#### Task brief:
Repeat every record below, word for word.

____________________

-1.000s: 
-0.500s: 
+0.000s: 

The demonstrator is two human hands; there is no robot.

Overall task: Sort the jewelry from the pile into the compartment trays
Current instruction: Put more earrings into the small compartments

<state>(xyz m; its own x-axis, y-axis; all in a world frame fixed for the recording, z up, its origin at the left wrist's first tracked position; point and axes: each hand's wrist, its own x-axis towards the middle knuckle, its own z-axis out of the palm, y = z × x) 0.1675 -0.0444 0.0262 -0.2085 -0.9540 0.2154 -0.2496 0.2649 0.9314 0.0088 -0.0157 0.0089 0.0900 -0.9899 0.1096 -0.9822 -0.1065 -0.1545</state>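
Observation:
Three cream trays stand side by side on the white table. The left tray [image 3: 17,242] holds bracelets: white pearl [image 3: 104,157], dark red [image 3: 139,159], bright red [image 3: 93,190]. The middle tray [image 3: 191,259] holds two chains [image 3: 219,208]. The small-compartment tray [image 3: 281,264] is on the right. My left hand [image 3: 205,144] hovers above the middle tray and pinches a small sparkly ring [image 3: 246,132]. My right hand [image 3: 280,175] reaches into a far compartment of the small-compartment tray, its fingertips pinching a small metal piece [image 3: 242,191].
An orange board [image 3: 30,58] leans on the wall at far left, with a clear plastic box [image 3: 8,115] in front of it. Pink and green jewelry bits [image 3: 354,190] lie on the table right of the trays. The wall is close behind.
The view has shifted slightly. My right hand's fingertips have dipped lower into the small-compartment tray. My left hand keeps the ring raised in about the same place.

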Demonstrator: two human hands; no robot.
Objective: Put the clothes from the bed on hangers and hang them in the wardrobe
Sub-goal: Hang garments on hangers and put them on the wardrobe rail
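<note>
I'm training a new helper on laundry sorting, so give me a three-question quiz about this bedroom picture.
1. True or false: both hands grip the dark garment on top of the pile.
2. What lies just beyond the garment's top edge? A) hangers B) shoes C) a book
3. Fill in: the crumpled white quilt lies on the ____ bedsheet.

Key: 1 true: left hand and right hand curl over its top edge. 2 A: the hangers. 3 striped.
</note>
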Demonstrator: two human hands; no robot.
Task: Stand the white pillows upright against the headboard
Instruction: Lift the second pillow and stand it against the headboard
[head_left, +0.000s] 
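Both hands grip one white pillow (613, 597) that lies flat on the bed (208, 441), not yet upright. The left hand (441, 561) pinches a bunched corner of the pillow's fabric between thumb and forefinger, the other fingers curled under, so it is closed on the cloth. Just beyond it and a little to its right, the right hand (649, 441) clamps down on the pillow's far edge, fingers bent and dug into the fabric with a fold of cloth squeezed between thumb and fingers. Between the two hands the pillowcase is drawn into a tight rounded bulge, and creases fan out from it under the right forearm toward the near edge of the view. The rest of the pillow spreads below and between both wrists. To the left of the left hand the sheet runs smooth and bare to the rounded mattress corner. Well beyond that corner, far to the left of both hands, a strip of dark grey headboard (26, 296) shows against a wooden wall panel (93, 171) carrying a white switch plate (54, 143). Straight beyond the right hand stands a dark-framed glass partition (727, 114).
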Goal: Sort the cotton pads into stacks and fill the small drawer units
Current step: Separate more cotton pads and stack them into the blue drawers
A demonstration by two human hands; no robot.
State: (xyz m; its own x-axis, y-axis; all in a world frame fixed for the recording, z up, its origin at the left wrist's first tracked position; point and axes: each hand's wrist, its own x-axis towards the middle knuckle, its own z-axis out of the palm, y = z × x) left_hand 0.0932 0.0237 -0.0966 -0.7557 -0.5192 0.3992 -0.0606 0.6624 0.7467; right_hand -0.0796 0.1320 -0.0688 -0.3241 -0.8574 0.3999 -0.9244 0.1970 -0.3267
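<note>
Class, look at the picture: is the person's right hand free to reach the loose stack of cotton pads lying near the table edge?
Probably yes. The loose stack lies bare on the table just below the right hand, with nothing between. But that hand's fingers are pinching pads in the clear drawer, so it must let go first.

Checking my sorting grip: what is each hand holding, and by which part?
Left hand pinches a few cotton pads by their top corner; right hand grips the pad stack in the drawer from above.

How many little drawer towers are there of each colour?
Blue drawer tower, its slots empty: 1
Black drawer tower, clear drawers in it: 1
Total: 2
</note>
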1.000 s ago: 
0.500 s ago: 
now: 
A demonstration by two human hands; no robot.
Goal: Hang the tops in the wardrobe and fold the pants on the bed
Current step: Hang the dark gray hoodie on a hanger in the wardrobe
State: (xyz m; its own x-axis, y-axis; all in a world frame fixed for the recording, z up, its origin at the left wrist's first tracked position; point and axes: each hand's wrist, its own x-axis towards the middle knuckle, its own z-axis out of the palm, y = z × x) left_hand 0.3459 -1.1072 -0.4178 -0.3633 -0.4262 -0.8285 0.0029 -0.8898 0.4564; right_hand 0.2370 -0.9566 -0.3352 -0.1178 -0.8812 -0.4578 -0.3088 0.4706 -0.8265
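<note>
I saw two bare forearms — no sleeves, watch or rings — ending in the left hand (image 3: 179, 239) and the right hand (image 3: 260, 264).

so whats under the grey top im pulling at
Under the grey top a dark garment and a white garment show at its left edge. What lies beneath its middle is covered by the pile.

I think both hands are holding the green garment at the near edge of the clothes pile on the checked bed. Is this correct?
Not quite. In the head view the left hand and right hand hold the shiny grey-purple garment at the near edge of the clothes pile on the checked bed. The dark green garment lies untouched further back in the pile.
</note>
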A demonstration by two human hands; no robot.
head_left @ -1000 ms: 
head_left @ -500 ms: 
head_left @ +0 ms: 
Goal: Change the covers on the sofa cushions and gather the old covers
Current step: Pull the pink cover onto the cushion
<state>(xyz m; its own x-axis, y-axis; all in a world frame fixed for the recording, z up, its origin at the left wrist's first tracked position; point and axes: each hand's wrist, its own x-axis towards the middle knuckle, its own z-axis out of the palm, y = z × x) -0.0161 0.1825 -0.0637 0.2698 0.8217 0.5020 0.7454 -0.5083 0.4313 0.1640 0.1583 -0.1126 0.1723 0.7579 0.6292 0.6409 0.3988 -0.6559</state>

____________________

#### Response to the task:
-1.000s: 
-0.500s: 
+0.000s: 

The demonstrator is two human hands; there is no robot.

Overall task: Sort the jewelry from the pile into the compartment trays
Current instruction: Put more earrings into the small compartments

<state>(xyz m; its own x-axis, y-axis; all in a world frame fixed for the recording, z up, its origin at the left wrist's first tracked position; point and axes: each hand's wrist, its own x-axis towards the middle knuckle, its own z-axis out of the palm, y = z × x) 0.1675 -0.0444 0.0262 -0.2085 -0.9540 0.2154 -0.2496 0.2649 0.9314 0.0088 -0.0157 0.0089 0.0900 -0.9899 0.1096 -0.9822 -0.1065 -0.1545</state>
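Observation:
Three cream trays stand side by side on the white table. The left tray [image 3: 17,242] holds bracelets: white pearl [image 3: 104,157], dark red [image 3: 139,159], bright red [image 3: 93,190]. The middle tray [image 3: 191,259] holds two chains [image 3: 219,208]. The small-compartment tray [image 3: 281,264] is on the right. My left hand [image 3: 205,144] hovers above the middle tray and pinches a small sparkly ring [image 3: 246,132]. My right hand [image 3: 280,175] reaches into a far compartment of the small-compartment tray, its fingertips pinching a small metal piece [image 3: 242,191].
An orange board [image 3: 30,58] leans on the wall at far left, with a clear plastic box [image 3: 8,115] in front of it. Pink and green jewelry bits [image 3: 354,190] lie on the table right of the trays. The wall is close behind.
The view has shifted slightly. My right hand's fingertips have dipped lower into the small-compartment tray. My left hand keeps the ring raised in about the same place.
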
Demonstrator: two human hands; no robot.
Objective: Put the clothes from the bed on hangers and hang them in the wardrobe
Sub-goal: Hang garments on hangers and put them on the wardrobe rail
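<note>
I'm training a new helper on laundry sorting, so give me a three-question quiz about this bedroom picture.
1. True or false: both hands grip the dark garment on top of the pile.
2. What lies just beyond the garment's top edge? A) hangers B) shoes C) a book
3. Fill in: the crumpled white quilt lies on the ____ bedsheet.

Key: 1 true: left hand and right hand curl over its top edge. 2 A: the hangers. 3 striped.
</note>
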Demonstrator: two human hands; no robot.
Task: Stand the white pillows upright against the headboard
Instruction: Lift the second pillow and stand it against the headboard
[head_left, +0.000s] 
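Both hands grip one white pillow (613, 597) that lies flat on the bed (208, 441), not yet upright. The left hand (441, 561) pinches a bunched corner of the pillow's fabric between thumb and forefinger, the other fingers curled under, so it is closed on the cloth. Just beyond it and a little to its right, the right hand (649, 441) clamps down on the pillow's far edge, fingers bent and dug into the fabric with a fold of cloth squeezed between thumb and fingers. Between the two hands the pillowcase is drawn into a tight rounded bulge, and creases fan out from it under the right forearm toward the near edge of the view. The rest of the pillow spreads below and between both wrists. To the left of the left hand the sheet runs smooth and bare to the rounded mattress corner. Well beyond that corner, far to the left of both hands, a strip of dark grey headboard (26, 296) shows against a wooden wall panel (93, 171) carrying a white switch plate (54, 143). Straight beyond the right hand stands a dark-framed glass partition (727, 114).
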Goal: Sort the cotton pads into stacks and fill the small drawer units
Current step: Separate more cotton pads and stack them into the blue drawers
A demonstration by two human hands; no robot.
State: (xyz m; its own x-axis, y-axis; all in a world frame fixed for the recording, z up, its origin at the left wrist's first tracked position; point and axes: each hand's wrist, its own x-axis towards the middle knuckle, its own z-axis out of the palm, y = z × x) left_hand 0.0932 0.0237 -0.0966 -0.7557 -0.5192 0.3992 -0.0606 0.6624 0.7467; right_hand -0.0796 0.1320 -0.0688 -0.3241 -0.8574 0.3999 -0.9244 0.1970 -0.3267
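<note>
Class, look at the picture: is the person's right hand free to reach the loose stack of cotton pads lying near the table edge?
Probably yes. The loose stack lies bare on the table just below the right hand, with nothing between. But that hand's fingers are pinching pads in the clear drawer, so it must let go first.

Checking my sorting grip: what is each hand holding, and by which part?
Left hand pinches a few cotton pads by their top corner; right hand grips the pad stack in the drawer from above.

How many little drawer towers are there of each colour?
Blue drawer tower, its slots empty: 1
Black drawer tower, clear drawers in it: 1
Total: 2
</note>
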1.000 s ago: 
0.500 s ago: 
now: 
A demonstration by two human hands; no robot.
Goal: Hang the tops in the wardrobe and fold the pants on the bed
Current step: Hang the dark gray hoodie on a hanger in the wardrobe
State: (xyz m; its own x-axis, y-axis; all in a world frame fixed for the recording, z up, its origin at the left wrist's first tracked position; point and axes: each hand's wrist, its own x-axis towards the middle knuckle, its own z-axis out of the palm, y = z × x) left_hand 0.3459 -1.1072 -0.4178 -0.3633 -0.4262 -0.8285 0.0029 -0.8898 0.4564; right_hand 0.2370 -0.9566 -0.3352 -0.1178 -0.8812 -0.4578 -0.3088 0.4706 -0.8265
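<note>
I saw two bare forearms — no sleeves, watch or rings — ending in the left hand (image 3: 179, 239) and the right hand (image 3: 260, 264).

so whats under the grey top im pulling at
Under the grey top a dark garment and a white garment show at its left edge. What lies beneath its middle is covered by the pile.

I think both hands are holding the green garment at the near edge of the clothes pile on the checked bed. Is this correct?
Not quite. In the head view the left hand and right hand hold the shiny grey-purple garment at the near edge of the clothes pile on the checked bed. The dark green garment lies untouched further back in the pile.
</note>
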A demonstration by two human hands; no robot.
head_left @ -1000 ms: 
head_left @ -500 ms: 
head_left @ +0 ms: 
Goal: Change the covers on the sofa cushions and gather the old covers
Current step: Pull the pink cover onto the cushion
<state>(xyz m; its own x-axis, y-axis; all in a world frame fixed for the recording, z up, its origin at the left wrist's first tracked position; point and axes: each hand's wrist, its own x-axis towards the middle knuckle, its own z-axis out of the palm, y = z × x) -0.0161 0.1825 -0.0637 0.2698 0.8217 0.5020 0.7454 -0.5083 0.4313 0.1640 0.1583 -0.1126 0.1723 0.7579 0.6292 0.6409 0.3988 -0.6559</state>

No additional output is required for this exercise.